The present invention recognizes the need for an improved fluid circulation-type therapeutic treatment system employing a non-ambient temperature pad which obviates the need for user interface during operation while providing effective treatment of the patient. Accordingly, it is generally an object of the present invention to provide an improved non-ambient temperature therapy system, which is effective, safe and reliable. More particularly, it is an object of the present invention to provide such an improved non-ambient temperature therapy system, which automatically maintains the treatment temperature in the pad at a desired level in the absence of user interface. It is another object of the present invention to provide such an improved non-ambient temperature therapy system, which includes a family of pads, each pad having a different size or shape specific to a different application of the system.

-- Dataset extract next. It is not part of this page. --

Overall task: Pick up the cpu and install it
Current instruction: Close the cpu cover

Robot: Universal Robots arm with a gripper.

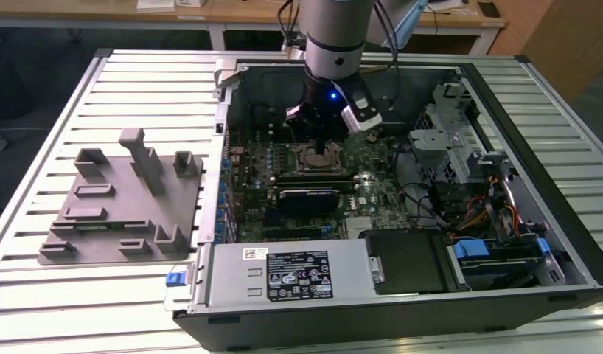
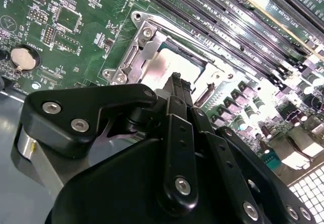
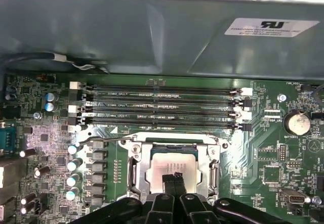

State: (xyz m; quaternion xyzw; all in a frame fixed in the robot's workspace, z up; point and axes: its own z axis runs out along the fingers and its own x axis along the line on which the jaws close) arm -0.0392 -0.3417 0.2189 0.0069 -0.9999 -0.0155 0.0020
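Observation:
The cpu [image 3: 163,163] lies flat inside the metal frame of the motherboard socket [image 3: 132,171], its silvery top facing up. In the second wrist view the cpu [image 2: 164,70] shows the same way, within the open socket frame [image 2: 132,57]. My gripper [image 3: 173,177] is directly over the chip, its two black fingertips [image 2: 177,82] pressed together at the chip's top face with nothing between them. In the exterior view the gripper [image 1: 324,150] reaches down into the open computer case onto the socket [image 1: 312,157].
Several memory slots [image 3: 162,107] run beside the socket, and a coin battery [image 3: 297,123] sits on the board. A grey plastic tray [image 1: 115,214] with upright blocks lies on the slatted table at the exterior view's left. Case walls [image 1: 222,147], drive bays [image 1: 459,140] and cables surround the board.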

It is still another object of the present invention to provide such an improved non-ambient temperature therapy system, wherein all of the alternately sized or shaped pads of the pad family can be used interchangeably within the system in response to the desired application of the system. It is still another object of the present invention to provide such an improved non-ambient temperature therapy system, which enables substitution of any of the alternately sized or shaped pads for another within the system without disrupting the automatic treatment temperature maintenance function of the system. These objects and others are achieved in accordance with the invention described hereafter.

SUMMARY OF THE INVENTION

The present invention is a therapy system for therapeutically treating a desired region of the body which comprises a fluid reservoir, a heat transfer pad, first and second fluid circulation lines, and a pump. The fluid reservoir stores a charge of a heat transfer fluid at a non-ambient temperature. The heat transfer pad is conformable to a body region which has an ambient temperature and the non-ambient temperature of the heat transfer fluid is either a lower temperature or a higher temperature than the ambient temperature of the body region.

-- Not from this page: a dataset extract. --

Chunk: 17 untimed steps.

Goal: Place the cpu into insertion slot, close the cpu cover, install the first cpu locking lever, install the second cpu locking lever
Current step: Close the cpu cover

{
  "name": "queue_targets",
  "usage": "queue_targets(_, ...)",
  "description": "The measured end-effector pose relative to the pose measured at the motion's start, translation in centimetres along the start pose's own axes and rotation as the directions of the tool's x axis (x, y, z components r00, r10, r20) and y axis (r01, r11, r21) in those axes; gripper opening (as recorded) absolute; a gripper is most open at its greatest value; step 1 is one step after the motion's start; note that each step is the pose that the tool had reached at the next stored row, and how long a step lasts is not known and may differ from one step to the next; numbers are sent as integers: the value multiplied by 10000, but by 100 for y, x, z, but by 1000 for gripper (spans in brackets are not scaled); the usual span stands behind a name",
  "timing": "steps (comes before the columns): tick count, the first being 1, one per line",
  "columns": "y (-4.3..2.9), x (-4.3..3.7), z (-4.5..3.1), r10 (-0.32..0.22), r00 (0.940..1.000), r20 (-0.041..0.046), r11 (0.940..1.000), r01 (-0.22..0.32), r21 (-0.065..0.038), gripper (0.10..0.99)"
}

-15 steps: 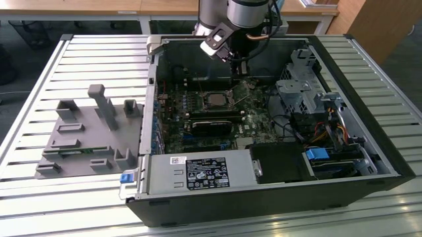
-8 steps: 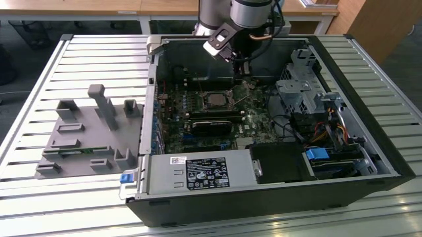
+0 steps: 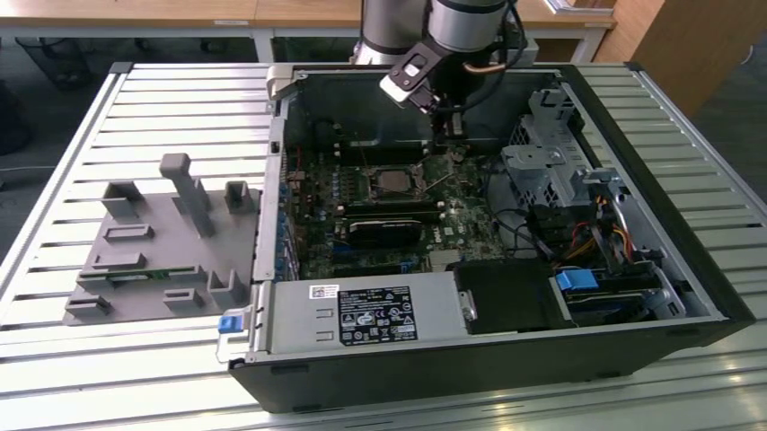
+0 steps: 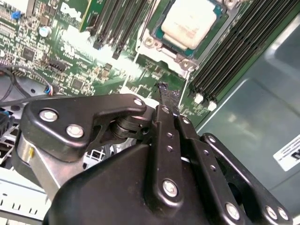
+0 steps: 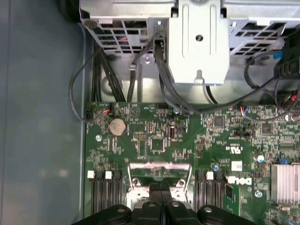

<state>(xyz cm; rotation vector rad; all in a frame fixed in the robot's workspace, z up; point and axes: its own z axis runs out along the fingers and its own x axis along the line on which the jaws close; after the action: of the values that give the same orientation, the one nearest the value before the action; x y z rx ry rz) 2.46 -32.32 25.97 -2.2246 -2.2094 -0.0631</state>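
The cpu point(image 4: 190, 21), a pale silver square, lies in the insertion slot point(image 3: 390, 182) on the green board inside the open computer case. A silver metal frame point(image 4: 171, 54) with screws at its corners runs round the chip. I cannot tell whether the cpu cover lies flat on it. My gripper point(image 4: 165, 89) hangs a little beside the socket, towards the back of the case, with its black fingers pressed together and nothing between them. In the first wrist view the gripper point(image 5: 161, 187) hangs over the bright silver edge of the socket frame point(image 5: 161, 168). In the exterior view the gripper point(image 3: 451, 144) points down at the board.
Long black memory slots point(image 4: 117, 23) flank the socket. A metal drive cage point(image 3: 540, 171) with cables point(image 5: 93, 84) stands on the exterior view's right, the power supply point(image 3: 365, 314) at the front. A grey fixture point(image 3: 156, 242) sits on the slatted table at the exterior view's left.
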Motion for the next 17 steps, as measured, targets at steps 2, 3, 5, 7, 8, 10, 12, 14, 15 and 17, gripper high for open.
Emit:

The heat transfer pad includes a first pad port, a bladder, and a second pad port, which define a pad flowpath extending in series therethrough. The first fluid circulation line is connectable to the first pad port and is in fluid communication with the fluid reservoir to withdraw the heat transfer fluid from the fluid reservoir and deliver the heat transfer fluid to the heat transfer pad via the first pad port. The second fluid circulation line is connectable to the second pad port and is in fluid communication with the fluid reservoir to withdraw the heat transfer fluid from the heat transfer pad via the second pad port and deliver the heat transfer fluid to the fluid reservoir. The first fluid circulation line, pad flowpath, and second fluid circulation line define a system flowpath extending in series therethrough.

The pump includes a motor fixed at a set operating speed which defines a maximum pump output. The pump is in fluid communication with the fluid reservoir and the first fluid circulation line to drive the heat transfer fluid through the system flowpath against a system resistance to flow. The pump preferably operates at an actual pump output less than the maximum pump output. The heat transfer pad additionally includes a pad flowpath adjustment member positioned in the pad flowpath, preferably mounted in the second pad port, which adjusts the system resistance to flow to an adjusted system resistance to flow. The adjusted system resistance to flow fixes a desired treatment temperature of the heat transfer pad in response to the heat transfer fluid circulating through the pad flowpath at a pad flow rate. The adjusted system resistance to flow is preferably greater than the system resistance to flow and the desired treatment temperature of the heat transfer pad is correlated to the body region being treated and is preferably indirectly correlated with the adjusted system resistance to flow.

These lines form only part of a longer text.